David Ebersol with the city of Cleveland cited a new development in Glenville as an example of a project helped along by the opportunity zone designation.  

PNC Bank has already formed an opportunity fund to make investments in zones around the country, according to Michael Taylor, a senior vice president who manages community development banking from the company’s Cleveland office.

“It’s a litany of various types of opportunities, from affordable housing, to market-rate housing in distressed areas to get economic integration, to mixed-use development,” he said.  

Critics of the program want more rules to ensure that investments benefit the low-income people living in opportunity zones. Wendy Patton at Policy Matters Ohio said the program should include community advisory boards.  

“It looks to me as if the winners from this are going to be wealthy investors, opportunity zone fund administrators and attorneys and dealbrokers,” Patton said. “And there will be more tax revenue coming into cities.”

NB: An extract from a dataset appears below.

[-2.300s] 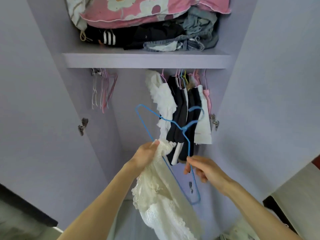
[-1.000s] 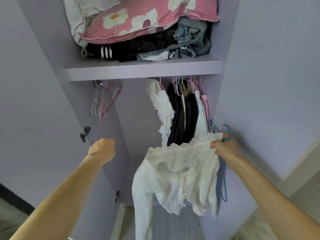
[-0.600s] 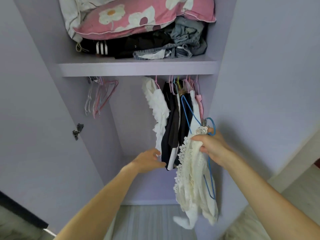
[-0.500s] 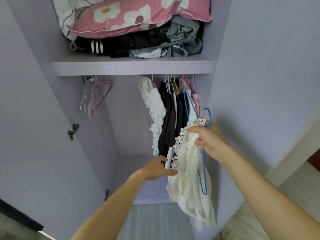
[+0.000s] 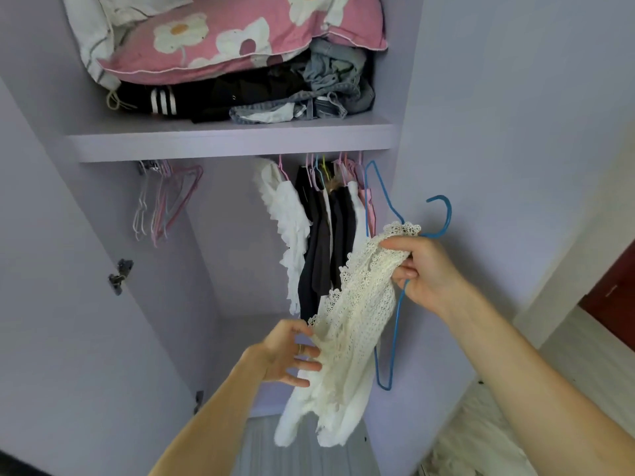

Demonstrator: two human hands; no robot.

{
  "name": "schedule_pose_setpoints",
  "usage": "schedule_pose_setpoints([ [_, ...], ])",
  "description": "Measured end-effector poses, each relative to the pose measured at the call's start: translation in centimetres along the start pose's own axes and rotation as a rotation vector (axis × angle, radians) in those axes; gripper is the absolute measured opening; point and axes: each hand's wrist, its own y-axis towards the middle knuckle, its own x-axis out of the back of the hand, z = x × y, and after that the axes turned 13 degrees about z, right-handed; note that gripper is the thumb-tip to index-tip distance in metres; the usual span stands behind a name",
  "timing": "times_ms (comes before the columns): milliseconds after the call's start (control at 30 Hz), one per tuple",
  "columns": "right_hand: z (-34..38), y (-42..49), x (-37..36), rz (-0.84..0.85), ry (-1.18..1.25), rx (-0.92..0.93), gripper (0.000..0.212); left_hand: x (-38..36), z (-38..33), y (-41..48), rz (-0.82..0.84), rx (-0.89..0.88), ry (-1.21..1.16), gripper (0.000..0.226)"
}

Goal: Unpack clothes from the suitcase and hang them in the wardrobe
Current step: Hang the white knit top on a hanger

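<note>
Top [image 5: 357, 304] held up at our wardrobe [image 5: 223, 146].
Our left hand [image 5: 288, 352], fingers spread, touches the top's lower edge; our right hand's [image 5: 422, 269] curled fingers clamp its collar and a blue hanger [image 5: 396, 324] (hook free), just before the hung clothes [image 5: 323, 242].

Lilac wardrobe [image 5: 223, 146] panels fill the view from 9 to 2 o'clock, softly and evenly lit; a metal hinge [image 5: 120, 276] sits at 9 o'clock; cream wall [image 5: 567, 269], dark red panel [image 5: 615, 304] and pale floor [image 5: 591, 365] show at 4 o'clock.
</note>
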Motion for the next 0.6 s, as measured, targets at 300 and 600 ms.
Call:
schedule_pose_setpoints([
  [300, 0.6, 0.2, 1.7, -0.092, -0.169, 0.111, 0.030, -1.5, 0.0, 1.9, -0.546, -0.043, 0.730, 0.035],
  [600, -4.8, 0.6, 7.6, -0.398, -0.822, 0.024, 0.026, 3.6, -8.5, -5.9, -0.531, -0.457, -0.129, 0.013],
])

But she said there’s a risk that locals could lose. Developments price people out of their housing, she said, or businesses might not create jobs for neighbors. 

“It could be that the revenues that grow as a result of this influx of capital are abated to sweeten the pot for the wealthy people that are doing the investing,” she said. 

Economic development officials at the city and county say they think they will have a seat at the table with opportunity zone investors when developers come looking for local tax breaks and subsidies.

Ted Carter, Cuyahoga County’s development director, said the county is having early discussions with investors who “have more of an orientation toward social impact.” 

“There are not a lot of regulations and rules at the moment, but we’ll have to be creative,” Carter said, “and work very, very hard to ensure that those broader social benefits are achieved.”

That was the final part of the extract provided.